Wednesday, April 27, 2011

Prelude 1: Homework, Sleep and Being a Little too Curious

(Author’s Note:  While this blog is for thoughts on various subjects of interest, its main purpose is to tell the story about turning my dream school concept into real brick and mortar.  This school project is deeply motivated by the continued absence in our City of New York, in our home boroughs of Brooklyn and Queens, in our family neighborhoods of Bay Ridge and Rockaway, any institutions of learning which would have worked well for our son, and would work well for those like him.   Our son was forever severely mentally hurt by his first four years of schooling, by being caught between compulsory attendance law and no school in New York understanding and working with his unique synthesis of gifts and disabilities.  And still today, there is no school which would do well by him.  I want to start a school in which those like him will thrive.  These Preludes are vignettes on the history of how I’ve gotten to this point in my dream.)

At the time, my parents could afford only a small three room ground floor apartment in that part of Brooklyn where Bay Ridge becomes Bensonhurst.  They gave me the bedroom while they used the living room for a bedroom and for its original purpose.  Like good parents of the day, the mid-1950’s, they furnished my room with the proper accoutrements for being a solid young scholar, including a rather large wooden student desk.  And there I would sit night after school night plying the student trade in arithmetic, sight reading, spelling and, yes, penmanship.

The elementary school in which I was placed was Downtown Brooklyn.  Among the reasons for placing me in St. Angela Hall Academy (which, by the way, closed many years ago) was that it was the only Catholic school they could find with bus service.  Bus service was a necessity as both were working, both had a commute which enabled neither to drive me to school, and they thought I was too young to walk to any of the parish schools in the area.  So, I, too, had a commute, of more than an hour each way. 

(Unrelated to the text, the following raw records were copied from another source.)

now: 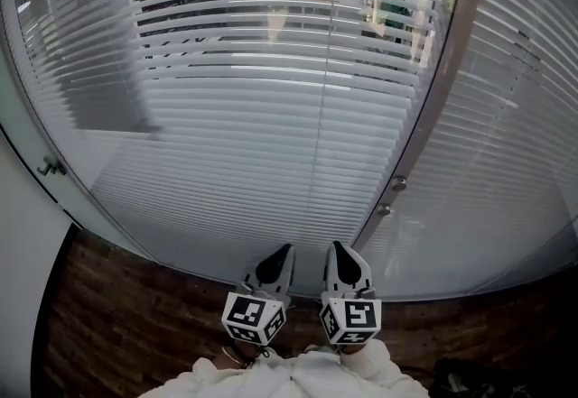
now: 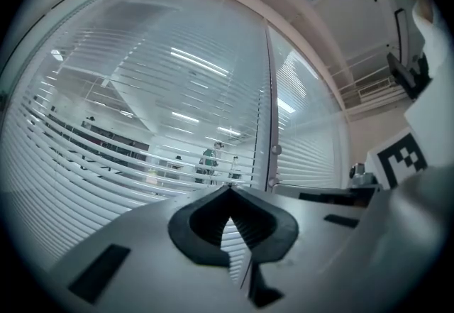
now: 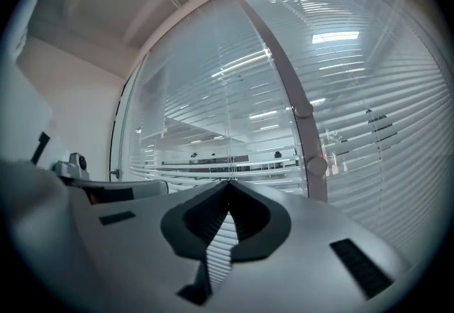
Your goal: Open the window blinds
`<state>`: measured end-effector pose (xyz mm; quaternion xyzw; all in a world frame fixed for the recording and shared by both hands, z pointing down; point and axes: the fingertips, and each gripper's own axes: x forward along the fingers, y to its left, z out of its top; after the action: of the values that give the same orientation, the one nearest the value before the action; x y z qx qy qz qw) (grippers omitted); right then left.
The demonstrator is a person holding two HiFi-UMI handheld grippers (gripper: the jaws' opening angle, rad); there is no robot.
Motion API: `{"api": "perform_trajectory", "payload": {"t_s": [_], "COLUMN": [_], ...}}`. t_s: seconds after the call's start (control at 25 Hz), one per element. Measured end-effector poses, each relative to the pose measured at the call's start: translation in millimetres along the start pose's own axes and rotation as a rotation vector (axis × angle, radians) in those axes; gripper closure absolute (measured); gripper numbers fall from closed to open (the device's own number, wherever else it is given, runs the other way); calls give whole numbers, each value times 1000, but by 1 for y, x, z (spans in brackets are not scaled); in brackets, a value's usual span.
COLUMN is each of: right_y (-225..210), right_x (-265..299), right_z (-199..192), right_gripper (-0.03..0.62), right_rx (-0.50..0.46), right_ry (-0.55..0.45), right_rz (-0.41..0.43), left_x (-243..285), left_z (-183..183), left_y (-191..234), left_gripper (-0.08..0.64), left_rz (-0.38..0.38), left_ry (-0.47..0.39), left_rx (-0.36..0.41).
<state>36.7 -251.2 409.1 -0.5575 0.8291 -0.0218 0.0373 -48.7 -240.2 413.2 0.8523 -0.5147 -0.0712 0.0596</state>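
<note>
Left gripper (image 1: 289,248), right gripper (image 1: 336,245), both closed, level.

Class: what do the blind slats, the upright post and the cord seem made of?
Blind slats: thin, pale, faintly glossy, likely painted aluminium or plastic; they catch the light. Upright post: smooth brownish-grey, probably coated metal. Cord: fine pale line ending at the right tongs, shut on it; material unclear.
</note>
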Motion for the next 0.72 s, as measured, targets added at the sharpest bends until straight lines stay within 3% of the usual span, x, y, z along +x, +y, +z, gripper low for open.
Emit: {"api": "perform_trajectory", "payload": {"t_s": [0.72], "right_y": [-9], "right_x": [5], "right_z": [-7], "right_gripper": [581], "right_rx": [-10], "right_ry": [15], "right_rz": [-19], "left_x": [10], "left_z": [-6], "left_y": [5], "left_gripper": [563], "left_rz": [-6], "left_ry": [2], "left_rx": [-10]}}
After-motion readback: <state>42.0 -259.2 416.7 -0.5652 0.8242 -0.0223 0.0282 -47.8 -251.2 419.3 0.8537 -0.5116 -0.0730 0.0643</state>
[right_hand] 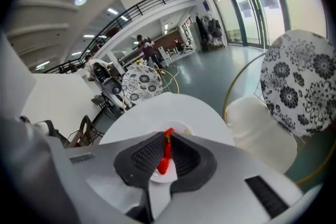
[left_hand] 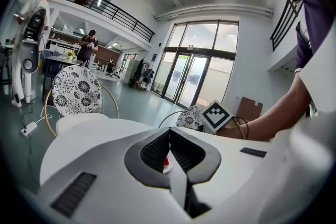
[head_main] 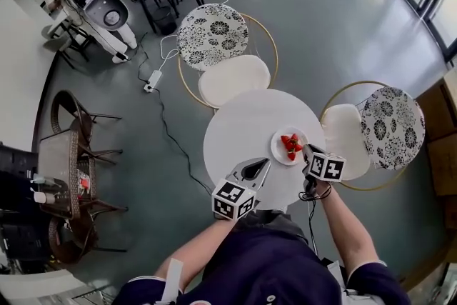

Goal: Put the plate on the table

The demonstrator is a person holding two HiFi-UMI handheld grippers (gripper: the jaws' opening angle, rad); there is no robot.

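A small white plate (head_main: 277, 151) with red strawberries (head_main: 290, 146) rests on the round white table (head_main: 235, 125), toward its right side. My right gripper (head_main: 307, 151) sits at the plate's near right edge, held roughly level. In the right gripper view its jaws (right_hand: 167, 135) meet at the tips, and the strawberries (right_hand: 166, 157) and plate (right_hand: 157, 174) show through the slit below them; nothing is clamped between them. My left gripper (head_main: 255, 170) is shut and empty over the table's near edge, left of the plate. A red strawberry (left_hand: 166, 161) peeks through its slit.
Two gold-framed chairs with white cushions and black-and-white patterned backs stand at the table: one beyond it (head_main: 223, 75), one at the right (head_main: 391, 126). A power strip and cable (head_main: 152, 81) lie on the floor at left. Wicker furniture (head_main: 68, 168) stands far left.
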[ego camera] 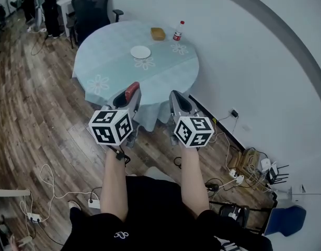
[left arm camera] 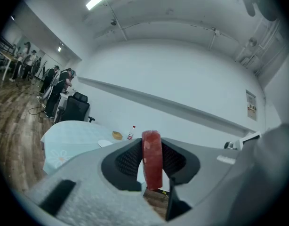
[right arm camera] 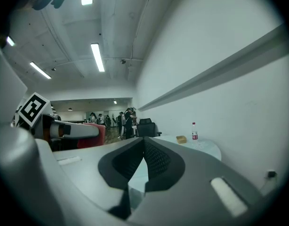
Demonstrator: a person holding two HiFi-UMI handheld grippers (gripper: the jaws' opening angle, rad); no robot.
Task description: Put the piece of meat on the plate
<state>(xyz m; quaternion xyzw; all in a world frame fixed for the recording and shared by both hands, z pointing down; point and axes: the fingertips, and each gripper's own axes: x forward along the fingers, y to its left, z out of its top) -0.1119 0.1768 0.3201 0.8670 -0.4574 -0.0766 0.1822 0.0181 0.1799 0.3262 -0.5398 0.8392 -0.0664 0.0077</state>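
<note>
Head view looks down on both forearms stretched out from the body, side by side, with each gripper pointing level toward the round table ahead. The left gripper is clamped on the piece of meat. In the left gripper view the red slab stands on edge between the dark ribbed pads, pinched on both flat faces, with its top just above the jaw tips and its lower end hanging below them. The right gripper carries nothing, and in the right gripper view its jaws meet at the tips with no gap. The white plate sits bare near the middle of the tablecloth, well apart from the meat. A red-capped bottle and a small tan block stand beyond the plate, toward the far edge. By my reading the pick-up is done and the carry is in hand — the meat is in the air over the wooden floor, short of the table's near edge. The next move seems to call for closing in on the table, then reaching the left gripper out over the cloth until the slab hangs above the plate. After that it would be lowered close to the plate and the jaws eased apart — gently, since a slab on edge may tip or roll off the rim. The right gripper looks to have no part to play.
</note>
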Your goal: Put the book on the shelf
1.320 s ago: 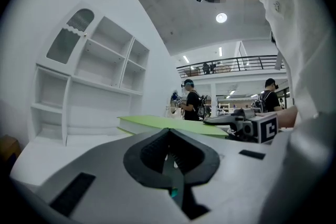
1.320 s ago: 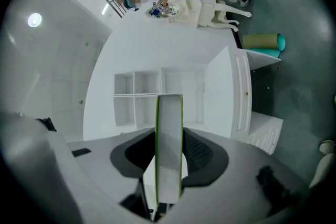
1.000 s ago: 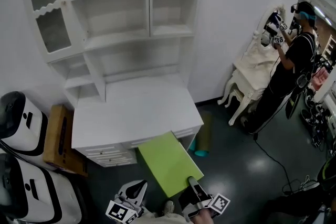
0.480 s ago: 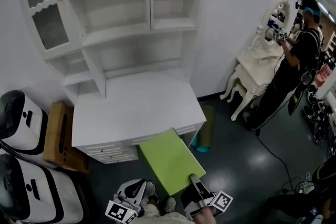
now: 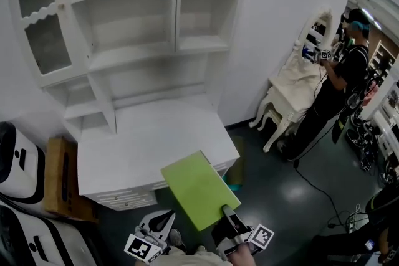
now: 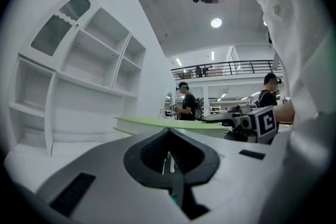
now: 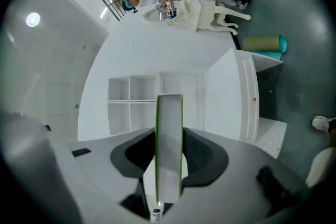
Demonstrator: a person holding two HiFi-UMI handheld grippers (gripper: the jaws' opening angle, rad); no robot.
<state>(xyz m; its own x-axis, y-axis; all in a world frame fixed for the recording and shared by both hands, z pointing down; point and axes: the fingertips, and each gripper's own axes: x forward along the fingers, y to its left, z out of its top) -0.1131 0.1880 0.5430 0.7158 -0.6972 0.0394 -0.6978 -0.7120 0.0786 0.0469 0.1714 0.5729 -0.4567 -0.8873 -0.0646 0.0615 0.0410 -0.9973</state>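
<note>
A flat lime-green book (image 5: 199,189) hangs level in front of the white desk top (image 5: 143,146), its far corner over the desk's front edge. My right gripper (image 5: 229,221) is shut on the book's near corner. In the right gripper view the book (image 7: 169,134) stands edge-on between the pads of the right gripper (image 7: 169,157). The white shelf unit (image 5: 131,50) rises behind the desk, its compartments bare. My left gripper (image 5: 159,225) hangs low at the left, shut with nothing in it. From the left gripper (image 6: 169,157), the book (image 6: 168,124) and right gripper (image 6: 247,120) show ahead.
White-and-black machines (image 5: 15,162) and a wooden box (image 5: 62,180) stand left of the desk. A teal-ended roll (image 7: 262,43) lies on the floor by the desk's right side. A person (image 5: 336,90) with grippers stands at an ornate white chair (image 5: 290,87) to the right.
The book and my right gripper have moved forward towards the desk, so the book's far corner now overlaps its front edge. The left gripper stays low.
</note>
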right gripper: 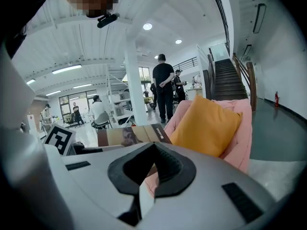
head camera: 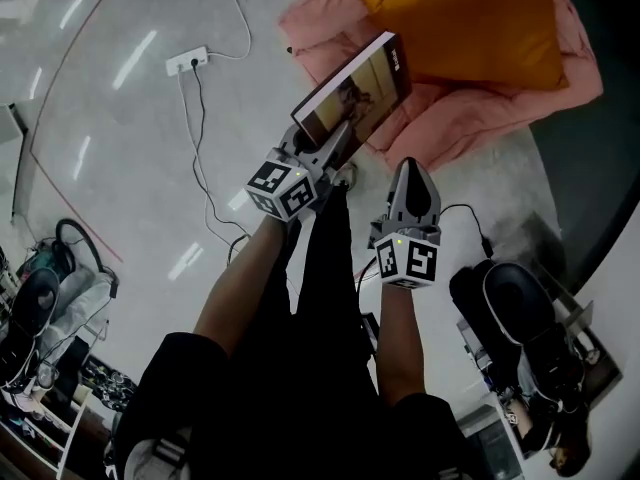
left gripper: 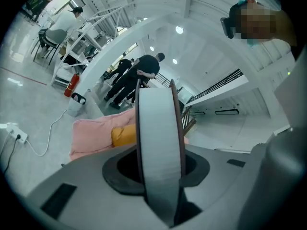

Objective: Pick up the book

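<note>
In my left claw [head camera: 328, 150] the book [head camera: 357, 93] shows sepia brown; beyond it, orange pillow [head camera: 470, 23] on pink cushion [head camera: 450, 116].

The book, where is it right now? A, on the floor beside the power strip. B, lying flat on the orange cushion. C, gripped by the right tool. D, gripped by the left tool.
D: the left tool is shut on the book by its edge, while the right tool holds nothing.

Glossy grey floor [head camera: 120, 118], white pillar [right gripper: 134, 80], dark staircase [right gripper: 230, 78].
</note>
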`<state>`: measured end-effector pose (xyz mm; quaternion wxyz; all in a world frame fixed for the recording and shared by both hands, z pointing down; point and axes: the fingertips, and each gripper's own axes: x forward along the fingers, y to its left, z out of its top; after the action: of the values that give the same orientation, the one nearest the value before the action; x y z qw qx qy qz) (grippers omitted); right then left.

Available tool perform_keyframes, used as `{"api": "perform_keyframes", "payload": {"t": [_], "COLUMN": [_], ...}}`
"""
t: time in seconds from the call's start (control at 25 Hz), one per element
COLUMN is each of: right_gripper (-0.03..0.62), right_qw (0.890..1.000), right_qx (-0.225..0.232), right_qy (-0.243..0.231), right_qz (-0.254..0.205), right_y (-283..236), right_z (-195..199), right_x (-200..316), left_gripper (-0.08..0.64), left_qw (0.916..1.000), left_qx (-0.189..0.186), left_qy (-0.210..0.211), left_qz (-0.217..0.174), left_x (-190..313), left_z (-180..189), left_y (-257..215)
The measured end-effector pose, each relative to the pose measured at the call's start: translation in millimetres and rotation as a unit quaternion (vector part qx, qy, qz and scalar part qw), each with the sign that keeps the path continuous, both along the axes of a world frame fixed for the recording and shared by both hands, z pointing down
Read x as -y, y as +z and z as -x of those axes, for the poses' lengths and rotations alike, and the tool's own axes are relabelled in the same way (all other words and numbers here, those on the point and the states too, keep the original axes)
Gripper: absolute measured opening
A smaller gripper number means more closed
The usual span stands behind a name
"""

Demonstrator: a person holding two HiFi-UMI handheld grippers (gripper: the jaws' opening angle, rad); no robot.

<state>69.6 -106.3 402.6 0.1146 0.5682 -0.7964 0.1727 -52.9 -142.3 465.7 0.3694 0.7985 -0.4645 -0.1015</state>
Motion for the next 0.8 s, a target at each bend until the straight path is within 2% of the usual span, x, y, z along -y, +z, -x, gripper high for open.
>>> {"api": "perform_keyframes", "payload": {"t": [0.44, 0.8], "right_gripper": [0.002, 0.002], "right_qw": [1.000, 0.998], "right_qx": [-0.007, -0.020], "right_qy": [0.019, 0.032], "right_qz": [-0.022, -0.046], "right_y": [-60.4, -104.7], "right_z": [15.7, 42.8], "right_x": [-14.1, -40.2], "left_gripper": [0.150, 0.150], "left_qw": [0.9994, 0.9992], "left_qx": [0.003, -0.004], "left_qy": [-0.006, -0.008], "left_qz": [-0.036, -0.040], "left_x": [-24.4, -65.9], "left_z": [32.7, 69.5], "left_y": [-74.5, -109.5]}}
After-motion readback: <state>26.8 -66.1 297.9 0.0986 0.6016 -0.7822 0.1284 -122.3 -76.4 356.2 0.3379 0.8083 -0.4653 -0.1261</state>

As it turned out my mother, the nurse, had the shortest commute, but the longest hours; so, she arrived well after my father and I.  My father, the high school English teacher, got out of school when I did, but arrived home later than I since his commute was longer.  That meant I got home first.  And having that privilege allowed me to have a quick snack and to get out of the house to meet friends before either parent was able to rope me into my desk chair to do my homework.  However, I did have to eventually come in for supper, and that’s when I got caught!  Right after supper it was homework time.  Supper was usually about six and I started homework about six-thirty or so.  By close to ten, I was sleeping on my books.  My first grade teacher loved homework and so she indulged her love with a passion.  Finally, with not everything completed either my mother or my father would wake me up, close the books for me and tell me to get ready for bed, which I dutifully did, climbing into bed as quickly as possible.  But then…

The soft, white bed sheet and dark blue blanket rested comfortably on me, as I stared at the off-white ceiling of my room.  I was concentrating on hearing whatever my mother and father had on the television; incredibly there was no sleep in my eyes or desire to be asleep in my mind, although I lay easy in bed.   

As much as I strained to hear, I couldn’t make any sense of any sound visiting my wide-awake ears since the kitchen lay between my bedroom and the living room where the family television sat as the focal point.  Years later living in the second floor apartment of my grandmother’s house, my bedroom immediately next to the living room, I would know everything about what was gong on on the television.  But, then, at six years old, the apartment floor plan put me out of range.

I ‘d be focusing on the television sounds when I would hear the hard shoe, even cadence of my father’s steps growing louder until he was in the room looking down at me.  His face had an annoyed appearance.  He explained to me something about needing to go to sleep so I could easily get up for school the next day.  Frankly I hadn’t an idea of what all this fuss was about.  Still, he said he had to do something to “get me tired”.  

He requested I sit up and on the side of the bed, which I did.  He handed me a book to read with pages pre-selected.  He said that sometimes reading that late at night makes people sleepy, so he said I should try it out, which I did.  On completing the selection, I was returned to my bed covers. 

He left, but there still was no sleep in my eyes or desire to be asleep in my mind, although I remained easy in bed.  Eventually sleep would catch me.  I suspect it must have been somewhere after eleven-thirty since I would discover much later that my folks had the habit of shutting the television off just after the local news and I remember there being silence from the television as I slipped off to slumber.

My father was a stubborn person, at times, given to repeating an activity even if the objectives weren’t being met.  And so, night after school night he would have me read a chosen selection.  But, night after school night I would finish and remain awake.

But, also, morning after school morning, I would hear through a drowsy mist my mother’s voice calling my name over and over and saying many, many times that it was time to get up for school.  Eventually, the mist would clear enough for me to nearly fall out of bed.  Like a cat, somehow, I always landed on my feet.  But, I must admit, the bus ride most mornings was spent asleep.